◆ Work to complete
Your task is to return the span of lines beginning at the one with "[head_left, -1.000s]" and ending at the last line of the data, exactly as it stands.

Data records:
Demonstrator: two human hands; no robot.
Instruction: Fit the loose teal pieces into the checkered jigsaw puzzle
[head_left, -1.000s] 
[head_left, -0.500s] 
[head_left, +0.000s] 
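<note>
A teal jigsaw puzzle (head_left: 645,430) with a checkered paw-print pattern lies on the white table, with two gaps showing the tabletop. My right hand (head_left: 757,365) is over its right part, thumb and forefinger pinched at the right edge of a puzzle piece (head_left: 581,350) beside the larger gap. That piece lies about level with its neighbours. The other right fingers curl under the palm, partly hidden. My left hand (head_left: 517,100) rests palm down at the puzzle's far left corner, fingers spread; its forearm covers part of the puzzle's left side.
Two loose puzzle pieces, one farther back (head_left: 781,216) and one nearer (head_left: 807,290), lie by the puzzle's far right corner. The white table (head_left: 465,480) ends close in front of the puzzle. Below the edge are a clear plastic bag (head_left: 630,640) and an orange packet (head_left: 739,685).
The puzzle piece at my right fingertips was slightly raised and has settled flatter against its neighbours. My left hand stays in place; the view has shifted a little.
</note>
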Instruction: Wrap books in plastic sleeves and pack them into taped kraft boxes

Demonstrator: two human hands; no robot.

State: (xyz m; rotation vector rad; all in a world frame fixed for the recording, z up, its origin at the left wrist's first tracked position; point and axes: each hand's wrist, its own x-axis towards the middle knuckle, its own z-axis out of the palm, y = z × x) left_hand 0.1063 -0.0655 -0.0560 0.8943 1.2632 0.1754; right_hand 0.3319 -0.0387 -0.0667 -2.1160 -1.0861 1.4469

◆ Task result
[head_left, -1.000s] 
[head_left, -0.500s] 
[head_left, +0.000s] 
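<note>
A teal jigsaw puzzle (head_left: 645,430) with a checkered paw-print pattern lies on the white table, with two gaps showing the tabletop. My right hand (head_left: 757,365) is over its right part, thumb and forefinger pinched at the right edge of a puzzle piece (head_left: 581,350) beside the larger gap. That piece lies about level with its neighbours. The other right fingers curl under the palm, partly hidden. My left hand (head_left: 517,100) rests palm down at the puzzle's far left corner, fingers spread; its forearm covers part of the puzzle's left side.
Two loose puzzle pieces, one farther back (head_left: 781,216) and one nearer (head_left: 807,290), lie by the puzzle's far right corner. The white table (head_left: 465,480) ends close in front of the puzzle. Below the edge are a clear plastic bag (head_left: 630,640) and an orange packet (head_left: 739,685).
The puzzle piece at my right fingertips was slightly raised and has settled flatter against its neighbours. My left hand stays in place; the view has shifted a little.
</note>
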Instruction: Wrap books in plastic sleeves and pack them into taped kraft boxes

Demonstrator: two human hands; no robot.

State: (xyz m; rotation vector rad; all in a world frame fixed for the recording, z up, its origin at the left wrist's first tracked position; point and axes: each hand's wrist, its own x-axis towards the middle knuckle, its own z-axis out of the palm, y = z × x) left_hand 0.1063 -0.0655 -0.0560 0.8943 1.2632 0.1754; right_hand 0.3319 -0.0387 -0.0667 -2.1160 -1.0861 1.4469

Apart from this answer, nothing more is required.